Software used: The base graph is stored in TigerGraph [93]. Derived graphs are logical and not explicitly stored, but their corresponding matrices A and B are read from TigerGraph in parallel and moved to a custom code that solves the power flow linear algebra equations. The overall latency of the application is several seconds. Although this is not done currently, some equations can also be directly solved using iterative vertex-centric computations on the base graph directly [98].
6 Related work
To the best of our knowledge, our survey is the first study that has been conducted across users and of a wide spectrum of graph technologies and various public information about these technologies to understand graph datasets, computations, and software that is in use, the business applications that use graphs and the challenges users face.

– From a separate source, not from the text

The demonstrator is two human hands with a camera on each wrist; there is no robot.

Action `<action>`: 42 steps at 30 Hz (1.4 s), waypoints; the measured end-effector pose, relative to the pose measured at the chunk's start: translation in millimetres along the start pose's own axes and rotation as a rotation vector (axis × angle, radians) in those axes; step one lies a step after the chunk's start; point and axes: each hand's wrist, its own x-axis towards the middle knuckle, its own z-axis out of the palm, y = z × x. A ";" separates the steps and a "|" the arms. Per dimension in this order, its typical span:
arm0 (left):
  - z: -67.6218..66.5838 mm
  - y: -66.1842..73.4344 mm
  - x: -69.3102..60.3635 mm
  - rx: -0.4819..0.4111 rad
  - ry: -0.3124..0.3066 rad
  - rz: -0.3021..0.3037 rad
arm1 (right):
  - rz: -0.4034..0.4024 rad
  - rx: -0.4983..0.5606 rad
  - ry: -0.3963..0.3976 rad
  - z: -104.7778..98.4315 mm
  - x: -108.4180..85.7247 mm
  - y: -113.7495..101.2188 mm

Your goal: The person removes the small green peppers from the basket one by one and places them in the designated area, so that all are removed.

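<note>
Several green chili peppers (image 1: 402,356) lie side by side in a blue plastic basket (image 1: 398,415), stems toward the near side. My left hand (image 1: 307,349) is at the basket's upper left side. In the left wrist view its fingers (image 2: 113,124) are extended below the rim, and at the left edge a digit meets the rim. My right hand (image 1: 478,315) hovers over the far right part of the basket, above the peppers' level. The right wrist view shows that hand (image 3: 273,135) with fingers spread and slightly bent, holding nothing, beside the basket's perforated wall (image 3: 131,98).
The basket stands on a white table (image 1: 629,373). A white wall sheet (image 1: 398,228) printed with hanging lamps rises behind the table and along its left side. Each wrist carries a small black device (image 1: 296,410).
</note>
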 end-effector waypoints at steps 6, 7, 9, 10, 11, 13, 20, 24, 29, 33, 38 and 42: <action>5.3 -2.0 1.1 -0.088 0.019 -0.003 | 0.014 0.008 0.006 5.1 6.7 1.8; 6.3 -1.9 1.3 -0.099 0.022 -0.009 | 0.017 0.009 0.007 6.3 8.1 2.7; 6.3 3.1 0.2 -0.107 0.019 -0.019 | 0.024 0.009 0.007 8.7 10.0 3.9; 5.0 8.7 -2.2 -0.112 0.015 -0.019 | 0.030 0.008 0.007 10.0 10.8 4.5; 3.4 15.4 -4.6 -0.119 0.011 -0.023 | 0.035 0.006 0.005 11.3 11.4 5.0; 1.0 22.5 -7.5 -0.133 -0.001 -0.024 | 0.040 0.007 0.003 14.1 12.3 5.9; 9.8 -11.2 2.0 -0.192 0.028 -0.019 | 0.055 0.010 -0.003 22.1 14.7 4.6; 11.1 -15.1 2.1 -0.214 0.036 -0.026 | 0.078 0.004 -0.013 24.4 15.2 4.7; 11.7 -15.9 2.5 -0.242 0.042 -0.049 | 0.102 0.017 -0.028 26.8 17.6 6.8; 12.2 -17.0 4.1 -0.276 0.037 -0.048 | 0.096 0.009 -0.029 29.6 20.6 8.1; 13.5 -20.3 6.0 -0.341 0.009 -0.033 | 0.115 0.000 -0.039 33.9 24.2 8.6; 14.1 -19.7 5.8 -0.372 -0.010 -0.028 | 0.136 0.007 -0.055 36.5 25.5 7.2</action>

Several surveys in the literature have conducted user studies to compare the effectiveness of different techniques used to perform a particular graph processing task, primarily in visualization [19, 46] and query languages [50, 74, 77]. Additionally, several software vendors have conducted surveys of their users to understand how their software is used to process graphs. Some of these surveys are publicly available [31, 67, 89]. However, these surveys are limited to studying a specific software product.
There are also numerous surveys in the literature studying different topics related to graph processing. Examples include surveys on query languages for graph database systems and RDF engines [10, 44, 47], graph algorithms [3, 45, 53, 97], graph processing systems [16, 61], and visualization [24, 95]. These surveys do not study how users use the technologies in practice.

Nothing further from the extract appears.